In counseling with married couples, they could sometimes assume that the counselor doesn’t fully understand the issues they are encountering. One question I usually ask folks who think their marriage problems are simply so serious is this: Are you the one couple passing through this or the only ones who have ever passed through these?
A lot of couples don’t think it’s possible to know how to survive an affair. When folks like these face examples of couples who had to go through problems like theirs and yet went through it to became even closer, they derive strength and hope from it.
No challenge facing any marriage today is unique to them. Aside from a fresh counselor, most counselors would have come across any marriage issue you have to present to them over and again. Any effort made by a marriage counselor would not be effective unless the couple involved in the matter are willing to do all that is needed.

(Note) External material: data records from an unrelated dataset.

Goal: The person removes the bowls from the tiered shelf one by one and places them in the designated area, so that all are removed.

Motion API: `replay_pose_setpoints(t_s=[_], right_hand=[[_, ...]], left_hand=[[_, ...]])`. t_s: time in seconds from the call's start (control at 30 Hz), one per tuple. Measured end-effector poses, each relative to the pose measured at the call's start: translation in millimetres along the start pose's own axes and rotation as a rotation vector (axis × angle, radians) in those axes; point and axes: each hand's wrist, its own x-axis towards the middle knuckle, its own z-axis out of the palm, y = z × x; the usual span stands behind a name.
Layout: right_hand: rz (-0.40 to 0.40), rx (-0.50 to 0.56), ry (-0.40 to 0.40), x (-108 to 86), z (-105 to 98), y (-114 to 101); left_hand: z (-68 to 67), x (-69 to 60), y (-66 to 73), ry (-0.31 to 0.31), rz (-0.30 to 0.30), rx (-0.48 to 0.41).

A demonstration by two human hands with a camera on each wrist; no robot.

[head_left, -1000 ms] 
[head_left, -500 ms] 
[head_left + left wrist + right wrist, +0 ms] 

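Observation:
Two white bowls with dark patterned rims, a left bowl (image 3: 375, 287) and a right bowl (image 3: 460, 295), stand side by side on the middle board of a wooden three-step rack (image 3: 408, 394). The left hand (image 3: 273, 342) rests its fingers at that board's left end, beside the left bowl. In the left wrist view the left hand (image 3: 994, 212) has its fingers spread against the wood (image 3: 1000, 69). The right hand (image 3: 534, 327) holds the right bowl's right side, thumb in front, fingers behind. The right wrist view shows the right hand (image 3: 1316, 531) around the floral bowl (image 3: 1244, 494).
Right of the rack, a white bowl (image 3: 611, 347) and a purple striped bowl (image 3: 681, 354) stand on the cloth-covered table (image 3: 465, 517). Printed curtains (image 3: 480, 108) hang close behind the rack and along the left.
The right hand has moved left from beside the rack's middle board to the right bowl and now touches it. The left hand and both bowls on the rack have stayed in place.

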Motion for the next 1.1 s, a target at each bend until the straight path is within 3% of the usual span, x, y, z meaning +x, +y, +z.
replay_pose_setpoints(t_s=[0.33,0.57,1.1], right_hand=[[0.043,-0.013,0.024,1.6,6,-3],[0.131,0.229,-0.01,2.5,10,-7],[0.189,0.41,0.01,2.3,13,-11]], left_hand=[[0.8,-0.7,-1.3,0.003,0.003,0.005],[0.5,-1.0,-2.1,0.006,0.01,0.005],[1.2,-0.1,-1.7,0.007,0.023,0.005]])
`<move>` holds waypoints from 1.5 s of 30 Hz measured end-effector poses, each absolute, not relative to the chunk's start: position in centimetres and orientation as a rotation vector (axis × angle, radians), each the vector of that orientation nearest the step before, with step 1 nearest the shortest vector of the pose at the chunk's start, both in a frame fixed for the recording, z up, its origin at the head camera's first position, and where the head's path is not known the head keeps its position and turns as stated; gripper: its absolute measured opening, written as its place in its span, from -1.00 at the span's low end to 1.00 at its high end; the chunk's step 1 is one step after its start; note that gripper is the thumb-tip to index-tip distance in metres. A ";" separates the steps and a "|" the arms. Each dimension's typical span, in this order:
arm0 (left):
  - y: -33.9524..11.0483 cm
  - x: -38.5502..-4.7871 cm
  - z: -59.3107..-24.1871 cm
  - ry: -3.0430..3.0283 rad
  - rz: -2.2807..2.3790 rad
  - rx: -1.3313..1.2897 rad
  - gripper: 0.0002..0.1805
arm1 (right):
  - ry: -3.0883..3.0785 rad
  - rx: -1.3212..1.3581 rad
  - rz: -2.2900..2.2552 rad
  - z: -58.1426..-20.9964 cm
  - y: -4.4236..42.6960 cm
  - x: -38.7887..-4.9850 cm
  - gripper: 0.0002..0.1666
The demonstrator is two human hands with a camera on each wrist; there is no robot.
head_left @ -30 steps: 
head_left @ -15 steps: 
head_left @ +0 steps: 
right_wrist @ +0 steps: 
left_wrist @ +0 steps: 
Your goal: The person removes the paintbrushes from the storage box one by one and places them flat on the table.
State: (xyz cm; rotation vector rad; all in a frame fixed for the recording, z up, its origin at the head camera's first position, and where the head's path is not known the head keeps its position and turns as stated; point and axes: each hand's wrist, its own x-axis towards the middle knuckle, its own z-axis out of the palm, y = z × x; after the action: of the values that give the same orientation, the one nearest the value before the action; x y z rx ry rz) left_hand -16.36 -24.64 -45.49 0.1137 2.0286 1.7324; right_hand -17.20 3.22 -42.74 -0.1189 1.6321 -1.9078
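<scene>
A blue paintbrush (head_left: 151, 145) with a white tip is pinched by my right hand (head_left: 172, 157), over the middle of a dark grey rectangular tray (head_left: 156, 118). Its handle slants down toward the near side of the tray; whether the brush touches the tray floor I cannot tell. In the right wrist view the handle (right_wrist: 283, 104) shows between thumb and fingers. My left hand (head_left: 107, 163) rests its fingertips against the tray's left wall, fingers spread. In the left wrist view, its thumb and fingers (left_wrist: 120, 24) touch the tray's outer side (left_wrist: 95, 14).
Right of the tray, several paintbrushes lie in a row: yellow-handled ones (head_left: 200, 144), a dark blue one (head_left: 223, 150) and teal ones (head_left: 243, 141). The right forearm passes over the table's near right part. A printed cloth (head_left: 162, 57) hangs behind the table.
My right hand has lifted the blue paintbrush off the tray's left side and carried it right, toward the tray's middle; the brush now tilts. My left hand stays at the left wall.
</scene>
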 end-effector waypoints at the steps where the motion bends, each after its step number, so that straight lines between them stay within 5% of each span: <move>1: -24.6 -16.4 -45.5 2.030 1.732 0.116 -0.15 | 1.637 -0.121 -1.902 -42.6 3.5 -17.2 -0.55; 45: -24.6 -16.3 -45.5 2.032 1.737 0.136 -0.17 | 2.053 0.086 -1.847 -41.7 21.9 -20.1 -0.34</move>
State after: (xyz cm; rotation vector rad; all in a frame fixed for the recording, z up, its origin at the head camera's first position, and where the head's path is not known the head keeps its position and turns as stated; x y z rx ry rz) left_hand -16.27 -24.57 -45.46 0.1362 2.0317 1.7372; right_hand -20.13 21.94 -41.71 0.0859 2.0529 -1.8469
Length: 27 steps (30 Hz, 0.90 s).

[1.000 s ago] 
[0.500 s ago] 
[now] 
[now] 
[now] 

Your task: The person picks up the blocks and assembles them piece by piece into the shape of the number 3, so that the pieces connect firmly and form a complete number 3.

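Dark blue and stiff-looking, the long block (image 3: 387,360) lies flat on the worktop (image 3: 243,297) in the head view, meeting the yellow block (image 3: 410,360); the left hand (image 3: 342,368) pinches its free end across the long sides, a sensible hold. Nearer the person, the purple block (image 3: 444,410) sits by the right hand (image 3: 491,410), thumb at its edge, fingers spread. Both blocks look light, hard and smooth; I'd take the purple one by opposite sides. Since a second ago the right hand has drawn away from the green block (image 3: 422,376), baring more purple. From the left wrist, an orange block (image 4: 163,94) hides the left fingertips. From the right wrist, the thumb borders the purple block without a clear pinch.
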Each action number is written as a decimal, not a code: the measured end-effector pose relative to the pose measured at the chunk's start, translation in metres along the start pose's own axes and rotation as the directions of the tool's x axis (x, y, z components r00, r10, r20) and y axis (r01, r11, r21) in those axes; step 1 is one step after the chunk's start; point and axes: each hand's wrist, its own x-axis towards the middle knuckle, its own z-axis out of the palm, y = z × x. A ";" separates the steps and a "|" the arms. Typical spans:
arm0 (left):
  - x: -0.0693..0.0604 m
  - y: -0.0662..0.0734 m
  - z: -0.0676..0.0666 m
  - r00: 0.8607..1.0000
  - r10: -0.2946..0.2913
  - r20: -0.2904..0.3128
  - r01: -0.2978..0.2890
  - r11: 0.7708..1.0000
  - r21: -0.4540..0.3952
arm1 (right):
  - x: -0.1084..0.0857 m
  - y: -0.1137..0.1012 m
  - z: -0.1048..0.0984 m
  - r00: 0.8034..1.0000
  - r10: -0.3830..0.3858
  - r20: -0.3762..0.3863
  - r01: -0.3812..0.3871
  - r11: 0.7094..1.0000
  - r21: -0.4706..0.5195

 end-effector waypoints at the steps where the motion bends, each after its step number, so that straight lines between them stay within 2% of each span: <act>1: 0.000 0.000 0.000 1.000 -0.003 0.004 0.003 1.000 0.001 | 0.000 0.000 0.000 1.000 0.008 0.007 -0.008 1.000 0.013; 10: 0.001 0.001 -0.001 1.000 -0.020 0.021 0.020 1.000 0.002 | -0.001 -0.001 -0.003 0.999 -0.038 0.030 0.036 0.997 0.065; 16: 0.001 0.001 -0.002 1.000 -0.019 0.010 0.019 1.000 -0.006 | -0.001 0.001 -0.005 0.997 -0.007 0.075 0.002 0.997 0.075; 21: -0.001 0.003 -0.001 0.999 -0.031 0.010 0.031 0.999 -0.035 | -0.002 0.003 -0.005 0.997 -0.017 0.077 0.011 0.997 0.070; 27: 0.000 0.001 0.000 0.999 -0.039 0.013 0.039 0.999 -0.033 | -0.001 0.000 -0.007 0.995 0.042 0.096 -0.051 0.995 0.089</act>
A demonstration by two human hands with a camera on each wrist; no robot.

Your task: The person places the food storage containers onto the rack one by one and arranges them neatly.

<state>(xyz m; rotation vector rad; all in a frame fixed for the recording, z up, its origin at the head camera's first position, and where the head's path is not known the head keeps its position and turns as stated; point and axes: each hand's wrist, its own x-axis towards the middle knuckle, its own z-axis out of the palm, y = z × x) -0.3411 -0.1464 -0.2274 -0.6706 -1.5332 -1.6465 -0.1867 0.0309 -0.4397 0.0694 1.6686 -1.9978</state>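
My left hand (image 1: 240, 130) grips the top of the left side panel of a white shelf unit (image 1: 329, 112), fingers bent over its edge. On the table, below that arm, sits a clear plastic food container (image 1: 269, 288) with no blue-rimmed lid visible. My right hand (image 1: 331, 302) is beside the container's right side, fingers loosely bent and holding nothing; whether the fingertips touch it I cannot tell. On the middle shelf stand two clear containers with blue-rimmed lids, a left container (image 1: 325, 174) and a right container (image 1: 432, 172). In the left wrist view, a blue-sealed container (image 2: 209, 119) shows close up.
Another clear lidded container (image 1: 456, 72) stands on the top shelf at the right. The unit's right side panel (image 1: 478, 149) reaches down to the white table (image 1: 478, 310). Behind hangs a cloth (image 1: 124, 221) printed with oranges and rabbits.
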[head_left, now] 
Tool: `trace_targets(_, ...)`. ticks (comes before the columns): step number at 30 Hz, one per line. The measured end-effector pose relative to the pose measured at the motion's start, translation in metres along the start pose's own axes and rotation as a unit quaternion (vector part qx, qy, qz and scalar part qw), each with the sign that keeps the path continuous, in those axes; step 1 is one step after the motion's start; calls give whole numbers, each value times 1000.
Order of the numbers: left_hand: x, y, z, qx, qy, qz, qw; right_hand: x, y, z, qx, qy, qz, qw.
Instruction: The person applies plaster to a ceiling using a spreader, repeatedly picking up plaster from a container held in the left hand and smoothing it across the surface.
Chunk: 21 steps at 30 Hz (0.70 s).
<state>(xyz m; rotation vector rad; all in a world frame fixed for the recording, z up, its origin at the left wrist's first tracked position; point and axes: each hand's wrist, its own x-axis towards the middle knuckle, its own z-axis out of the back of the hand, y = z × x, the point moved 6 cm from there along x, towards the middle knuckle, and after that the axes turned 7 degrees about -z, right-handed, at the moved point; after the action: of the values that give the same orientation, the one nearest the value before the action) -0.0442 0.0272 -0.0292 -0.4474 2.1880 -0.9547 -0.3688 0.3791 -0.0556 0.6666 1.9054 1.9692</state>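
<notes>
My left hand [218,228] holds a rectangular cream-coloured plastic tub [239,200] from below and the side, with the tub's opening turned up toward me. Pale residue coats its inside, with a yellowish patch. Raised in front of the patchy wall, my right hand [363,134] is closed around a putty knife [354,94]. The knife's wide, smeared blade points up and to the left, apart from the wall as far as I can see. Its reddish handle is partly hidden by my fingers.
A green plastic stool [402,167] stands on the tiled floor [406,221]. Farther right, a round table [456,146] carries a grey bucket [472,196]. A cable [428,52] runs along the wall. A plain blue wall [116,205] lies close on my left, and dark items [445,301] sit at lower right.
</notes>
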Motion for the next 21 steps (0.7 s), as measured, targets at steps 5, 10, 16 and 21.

I’ve witnessed lot’s of situations where one of the couple almost forces the other so they can go for marriage counseling. What this results in is a couple where one has a wish to fix the marriage and the other sees no need for it. They actually conclude that the counseling is a waste of their time. This is one situation where nothing tangible can be achieved.
Any therapist with experience would know not to continue unless he or she has succeeded in drawing out the unwilling spouse. The whole thing would really be a waste of time if the lethargic spouse isn’t made to realize a need for the therapy.
It is not our desire here to try to find out what causes extra marital affairs. We are all aware that nothing can actually justify an affair. There’s no arguing that some circumstances could be very difficult that there appears to be no other option. This brings to my mind a couple I knew a while back. They couldn’t have children. After going for series of tests, nothing was found to be the matter with either of them.
The lady for some reasons felt her husband was the issues despite the test. She kept on blaming the husband for their inability to have children. When it got too much, the man felt he needed to redeem himself so he got a lady outside of his marriage pregnant. Thankfully, the marriage didn’t collapse and though the wife still could not conceive, she learned a great lesson there.
We have said so much about how to survive an affair. I however feel that the more important issue should be how to prevent an affair. If you can prevent an extra marital affair in your marriage, you would not have to learn how to survive one.
If there is one thing that can aid marriages the most, it is communication. With proper communication between spouses, certainly every problem would be taken care of with ease. Things degenerate basically because many spouses keep things in their minds and don’t share until everything comes to a head and things start pouring out.
If you can create a very deep level of communication with your spouse, you would see that both of you would take care of issues that you face with ease.